Wildcat's lecture is at 5:30 p.m. Wednesday, Jan. 24, in the Wildcat Chamber of the K-State Student Union. Wildcat plans to connect Martin Luther King Jr.'s famous "maladjusted" speech in 1966 and to discuss Native people's ability to survive and thrive in the face of exclusions and attempted erasure. His recent book, "On Indigenuity: Learning Lessons of Mother Earth" will be available for signing by the author.
Wildcat, a Yuchi citizen of the Muscogee Nation of Oklahoma, notes that his service as teacher and administrator at Haskell spans 38 years. In 2013, Wildcat was the Gordon Russell visiting professor of Native American Studies at Dartmouth College. Wildcat received an interdisciplinary doctorate from the University of Missouri at Kansas City. In 1994, he collaborated with the Hazardous Substance Research Center at Kansas State University to create the Haskell Environmental Research Studies or HERS, Center and subsequently started the HERS summer undergraduate internship program with KU professor Joane Nagel.
Currently, Wildcat serves as principal investigator of a $20M, five-year, NSF-funded project to develop the Rising Voices: Changing Coasts Research Hub at Haskell. His books include "Power and Place: Indian Education In America," with Vine Deloria, Jr.; and "Destroying Dogma: Vine Deloria's Legacy on Intellectual America," with Steve Pavlik. His book "Red Alert: Saving the Planet with Indigenous Knowledge" suggests Indigenous ingenuity — Indigenuity — is required to reduce the environmental damage in the Anthropocene. He is a co-author of the Southern Great Plains chapter of the Fourth National Climate Assessment.
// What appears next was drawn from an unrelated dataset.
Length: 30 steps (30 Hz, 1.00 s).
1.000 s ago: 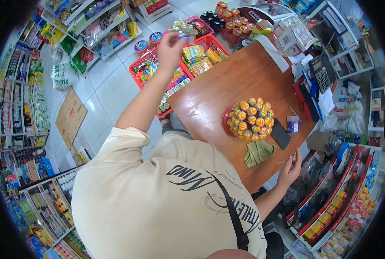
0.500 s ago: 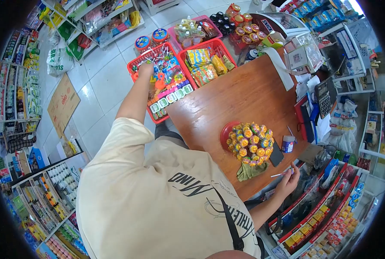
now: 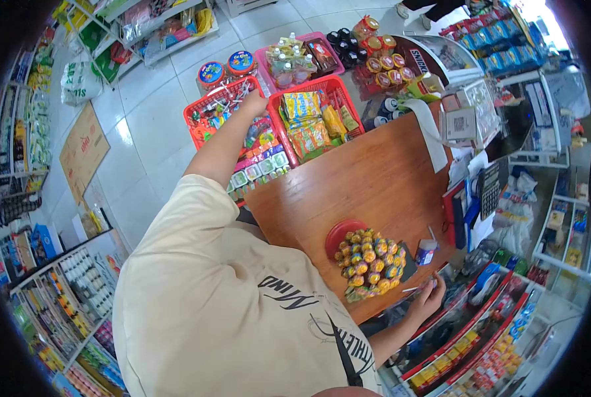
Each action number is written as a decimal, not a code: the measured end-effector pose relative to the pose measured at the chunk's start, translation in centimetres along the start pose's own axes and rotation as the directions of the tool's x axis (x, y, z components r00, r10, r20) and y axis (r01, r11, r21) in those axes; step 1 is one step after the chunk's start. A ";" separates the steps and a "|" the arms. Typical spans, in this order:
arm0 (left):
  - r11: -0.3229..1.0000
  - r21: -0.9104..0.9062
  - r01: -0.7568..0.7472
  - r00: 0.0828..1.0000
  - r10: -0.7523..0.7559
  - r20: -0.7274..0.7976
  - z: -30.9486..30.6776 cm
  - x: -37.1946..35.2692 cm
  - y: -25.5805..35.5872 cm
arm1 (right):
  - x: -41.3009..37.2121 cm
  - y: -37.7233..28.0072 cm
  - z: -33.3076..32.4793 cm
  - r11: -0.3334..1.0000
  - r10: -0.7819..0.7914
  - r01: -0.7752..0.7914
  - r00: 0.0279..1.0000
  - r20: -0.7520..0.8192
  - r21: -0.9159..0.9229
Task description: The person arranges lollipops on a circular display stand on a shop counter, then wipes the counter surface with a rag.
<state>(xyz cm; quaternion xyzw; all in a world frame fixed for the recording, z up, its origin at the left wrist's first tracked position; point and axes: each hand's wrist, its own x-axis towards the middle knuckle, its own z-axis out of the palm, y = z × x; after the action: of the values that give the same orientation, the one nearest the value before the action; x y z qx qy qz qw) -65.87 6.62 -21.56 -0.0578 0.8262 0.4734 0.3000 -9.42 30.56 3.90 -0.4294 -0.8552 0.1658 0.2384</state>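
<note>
My left hand [image 3: 254, 104] reaches over the red basket [image 3: 191, 126] of candies, at its far right corner beside several loose lollipops [image 3: 232, 92]. Its fingers are mostly hidden, so I cannot see what they hold. Low on the right, by the table edge, my right hand [image 3: 431, 296] is closed round a lollipop [image 3: 410, 289], its white stick poking out to the left. Close to that hand, a ball-shaped cluster of yellow-wrapped lollipops [image 3: 373, 261] stands beside a round red lid [image 3: 344, 237] on the wooden table [image 3: 308, 205].
A second red basket [image 3: 273, 119] holds candy bags [image 3: 306, 135]. Jars [image 3: 210, 74] stand behind on the floor. On the table are a small purple-labelled tub [image 3: 426, 252], a dark phone [image 3: 408, 268] and a calculator [image 3: 486, 192]. Candy shelves [image 3: 467, 341] flank my right. A person's legs [image 3: 441, 10] show at the top.
My left hand has moved right across the basket to its far right corner. The right hand keeps the lollipop. The view has shifted slightly, and a person's legs now show at the top.
</note>
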 end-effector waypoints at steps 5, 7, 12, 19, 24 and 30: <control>0.908 0.397 0.136 0.979 -0.061 -0.197 -1.3 3.8 -3.9 | 1.3 -1.4 -0.5 0.989 0.146 -0.147 0.988 0.052 0.026; 0.881 0.446 0.156 0.979 -0.080 -0.186 -2.0 4.4 -4.2 | 1.4 -1.5 -0.2 0.987 0.158 -0.160 0.986 0.045 0.032; 0.748 0.660 0.062 0.996 0.001 -0.093 -4.2 5.1 -4.0 | 1.5 -1.5 0.4 0.975 0.219 -0.222 0.969 0.110 0.014; 0.587 0.805 -0.083 0.996 0.038 0.075 -4.2 6.2 -4.5 | 0.7 -1.2 0.1 0.982 0.184 -0.186 0.980 0.070 0.016; 0.672 0.724 -0.155 0.986 0.145 0.077 -5.5 4.5 -4.3 | -0.4 -1.4 -0.9 0.984 0.174 -0.172 0.983 0.064 -0.037; 0.989 -0.147 -0.022 0.999 0.026 0.025 -7.9 1.2 -3.3 | -1.9 -2.7 -2.2 0.984 0.173 -0.175 0.984 0.039 0.041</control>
<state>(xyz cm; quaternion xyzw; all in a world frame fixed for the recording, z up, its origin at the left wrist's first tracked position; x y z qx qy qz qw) -69.12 -1.43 -21.73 -0.0632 0.7857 0.5371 0.3003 -8.99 27.67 6.51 -0.4941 -0.8146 0.2125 0.2171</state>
Wildcat's new book is titled, "Indigenuity: Learning the Lessons of Mother Earth."
Funding for this special presentation came from Student Governing Association's Heritage Month Funds.
For more information, please connect with Joseph Pondillo, josephpondillo@k-state.edu, Jimmy Owen, jimmyowen@k-state.edu, president and vice-president of the Native American Student Body. LaVerne Bitsie-Baldwin and Debra Bolton serve as advisors to Native American Student Body.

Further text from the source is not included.